8.1 Understanding Your Parser

As documented elsewhere (see section The Bison Parser Algorithm) Bison parsers are shift/reduce automata. In some cases (much more frequent than one would hope), looking at this automaton is required to tune or simply fix a parser.

The textual file is generated when the options ‘--report’ or ‘--verbose’ are specified, see Invoking Bison. Its name is made by removing ‘.tab.c’ or ‘.c’ from the parser implementation file name, and adding ‘.output’ instead. Therefore, if the grammar file is ‘foo.y’, then the parser implementation file is called ‘foo.tab.c’ by default. As a consequence, the verbose output file is called ‘foo.output’.

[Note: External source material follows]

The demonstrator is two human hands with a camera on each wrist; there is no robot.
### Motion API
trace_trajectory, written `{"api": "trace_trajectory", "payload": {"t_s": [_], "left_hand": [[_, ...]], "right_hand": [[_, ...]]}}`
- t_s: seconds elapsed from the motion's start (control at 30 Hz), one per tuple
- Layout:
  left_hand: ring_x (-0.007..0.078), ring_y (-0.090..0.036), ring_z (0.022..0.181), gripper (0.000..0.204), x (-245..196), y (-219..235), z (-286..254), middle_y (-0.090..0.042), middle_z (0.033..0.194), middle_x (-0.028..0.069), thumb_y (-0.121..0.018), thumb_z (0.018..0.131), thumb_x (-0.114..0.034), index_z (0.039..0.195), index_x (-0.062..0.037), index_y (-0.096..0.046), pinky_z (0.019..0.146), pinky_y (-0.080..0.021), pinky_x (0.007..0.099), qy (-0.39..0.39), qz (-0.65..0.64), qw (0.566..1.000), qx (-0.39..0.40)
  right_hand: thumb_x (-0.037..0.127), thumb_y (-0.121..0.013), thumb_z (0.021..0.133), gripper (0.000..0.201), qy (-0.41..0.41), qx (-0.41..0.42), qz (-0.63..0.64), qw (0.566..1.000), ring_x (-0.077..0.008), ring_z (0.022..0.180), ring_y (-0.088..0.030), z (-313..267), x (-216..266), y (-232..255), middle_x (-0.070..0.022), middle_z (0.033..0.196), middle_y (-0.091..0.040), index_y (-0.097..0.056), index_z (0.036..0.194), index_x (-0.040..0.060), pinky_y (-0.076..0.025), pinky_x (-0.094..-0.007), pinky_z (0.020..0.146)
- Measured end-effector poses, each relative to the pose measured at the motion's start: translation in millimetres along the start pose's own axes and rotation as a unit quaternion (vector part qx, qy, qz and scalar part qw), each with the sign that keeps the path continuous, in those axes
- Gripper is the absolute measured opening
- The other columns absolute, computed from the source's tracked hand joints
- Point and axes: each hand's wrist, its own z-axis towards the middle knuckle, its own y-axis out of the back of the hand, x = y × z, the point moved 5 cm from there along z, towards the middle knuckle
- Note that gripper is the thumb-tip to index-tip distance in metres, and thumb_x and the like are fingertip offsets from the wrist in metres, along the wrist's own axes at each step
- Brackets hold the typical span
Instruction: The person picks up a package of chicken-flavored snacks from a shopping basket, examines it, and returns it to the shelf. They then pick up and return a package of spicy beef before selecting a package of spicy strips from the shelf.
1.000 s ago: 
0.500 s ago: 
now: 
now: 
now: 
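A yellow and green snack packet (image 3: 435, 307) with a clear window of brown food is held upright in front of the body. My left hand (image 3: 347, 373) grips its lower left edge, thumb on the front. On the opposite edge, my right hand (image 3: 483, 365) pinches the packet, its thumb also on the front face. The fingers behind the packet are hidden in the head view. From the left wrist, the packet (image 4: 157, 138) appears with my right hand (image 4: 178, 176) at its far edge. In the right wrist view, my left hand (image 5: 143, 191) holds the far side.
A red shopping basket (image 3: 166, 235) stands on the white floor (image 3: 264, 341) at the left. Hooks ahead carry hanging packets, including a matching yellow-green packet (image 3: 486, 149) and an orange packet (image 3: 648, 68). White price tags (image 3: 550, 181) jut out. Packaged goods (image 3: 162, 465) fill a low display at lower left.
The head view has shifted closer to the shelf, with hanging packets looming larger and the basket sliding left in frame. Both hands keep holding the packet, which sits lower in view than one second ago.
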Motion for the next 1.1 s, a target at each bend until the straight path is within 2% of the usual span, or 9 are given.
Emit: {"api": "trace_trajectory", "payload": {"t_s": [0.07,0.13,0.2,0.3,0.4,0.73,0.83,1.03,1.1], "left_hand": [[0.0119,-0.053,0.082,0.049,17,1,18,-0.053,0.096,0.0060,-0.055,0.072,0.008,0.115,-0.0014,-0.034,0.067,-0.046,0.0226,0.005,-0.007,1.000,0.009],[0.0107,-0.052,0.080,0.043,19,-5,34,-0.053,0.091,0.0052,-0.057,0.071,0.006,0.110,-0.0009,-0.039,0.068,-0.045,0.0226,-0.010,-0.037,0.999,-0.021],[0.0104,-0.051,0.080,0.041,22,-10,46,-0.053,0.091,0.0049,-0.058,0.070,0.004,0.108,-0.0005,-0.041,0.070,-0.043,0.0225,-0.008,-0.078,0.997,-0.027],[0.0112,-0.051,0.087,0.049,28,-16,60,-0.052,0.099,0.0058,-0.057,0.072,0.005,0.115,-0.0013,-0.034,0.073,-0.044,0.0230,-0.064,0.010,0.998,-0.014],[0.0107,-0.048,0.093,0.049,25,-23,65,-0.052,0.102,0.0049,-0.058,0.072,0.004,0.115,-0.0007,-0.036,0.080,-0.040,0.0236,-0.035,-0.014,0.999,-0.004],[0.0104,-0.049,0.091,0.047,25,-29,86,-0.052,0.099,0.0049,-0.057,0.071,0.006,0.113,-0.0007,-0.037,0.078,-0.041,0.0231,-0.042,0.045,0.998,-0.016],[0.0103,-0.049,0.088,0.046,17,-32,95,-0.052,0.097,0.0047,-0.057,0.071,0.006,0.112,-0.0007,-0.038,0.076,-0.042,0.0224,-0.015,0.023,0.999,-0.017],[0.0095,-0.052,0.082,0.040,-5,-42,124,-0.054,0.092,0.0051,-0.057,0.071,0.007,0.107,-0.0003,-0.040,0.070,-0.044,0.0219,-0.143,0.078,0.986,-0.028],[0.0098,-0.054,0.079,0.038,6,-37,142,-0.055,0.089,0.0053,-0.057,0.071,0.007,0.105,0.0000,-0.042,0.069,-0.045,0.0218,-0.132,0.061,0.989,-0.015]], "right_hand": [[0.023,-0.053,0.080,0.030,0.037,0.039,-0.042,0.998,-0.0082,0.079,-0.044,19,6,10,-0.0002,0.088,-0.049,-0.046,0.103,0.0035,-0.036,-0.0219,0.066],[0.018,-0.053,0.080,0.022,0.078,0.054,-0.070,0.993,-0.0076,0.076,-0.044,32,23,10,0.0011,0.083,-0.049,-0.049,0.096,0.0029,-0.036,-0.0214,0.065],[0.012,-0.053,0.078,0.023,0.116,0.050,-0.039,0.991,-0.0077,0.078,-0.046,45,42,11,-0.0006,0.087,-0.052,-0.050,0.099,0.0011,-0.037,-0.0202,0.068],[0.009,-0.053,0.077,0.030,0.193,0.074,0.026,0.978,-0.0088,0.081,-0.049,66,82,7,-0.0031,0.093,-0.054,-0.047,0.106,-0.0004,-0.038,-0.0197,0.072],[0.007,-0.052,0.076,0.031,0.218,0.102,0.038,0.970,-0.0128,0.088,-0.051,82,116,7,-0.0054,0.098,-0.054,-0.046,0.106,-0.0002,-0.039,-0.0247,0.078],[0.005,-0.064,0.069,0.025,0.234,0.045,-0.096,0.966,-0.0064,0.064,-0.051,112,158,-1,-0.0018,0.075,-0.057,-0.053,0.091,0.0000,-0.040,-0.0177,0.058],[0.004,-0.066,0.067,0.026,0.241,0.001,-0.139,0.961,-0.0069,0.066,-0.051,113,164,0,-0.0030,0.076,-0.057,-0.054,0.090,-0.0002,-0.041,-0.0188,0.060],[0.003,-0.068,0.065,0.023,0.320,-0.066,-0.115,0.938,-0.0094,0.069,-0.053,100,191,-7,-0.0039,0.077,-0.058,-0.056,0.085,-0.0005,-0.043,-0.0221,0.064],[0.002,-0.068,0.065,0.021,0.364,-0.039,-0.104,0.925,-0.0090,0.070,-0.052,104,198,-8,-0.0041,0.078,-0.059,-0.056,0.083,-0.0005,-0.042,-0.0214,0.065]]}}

The following grammar file, ‘calc.y’, will be used in the sequel:

 
%token NUM STR
%left '+' '-'
%left '*'
%%
exp:
  exp '+' exp
| exp '-' exp
| exp '*' exp
| exp '/' exp
| NUM
;
useless: STR;
%%

bison reports:

 
calc.y: warning: 1 nonterminal useless in grammar
calc.y: warning: 1 rule useless in grammar
calc.y:12.1-7: warning: nonterminal useless in grammar: useless
calc.y:12.10-12: warning: rule useless in grammar: useless: STR
calc.y: conflicts: 7 shift/reduce

When given ‘--report=state’, in addition to ‘calc.tab.c’, it creates a file ‘calc.output’ with contents detailed below. The order of the output and the exact presentation might vary, but the interpretation is the same.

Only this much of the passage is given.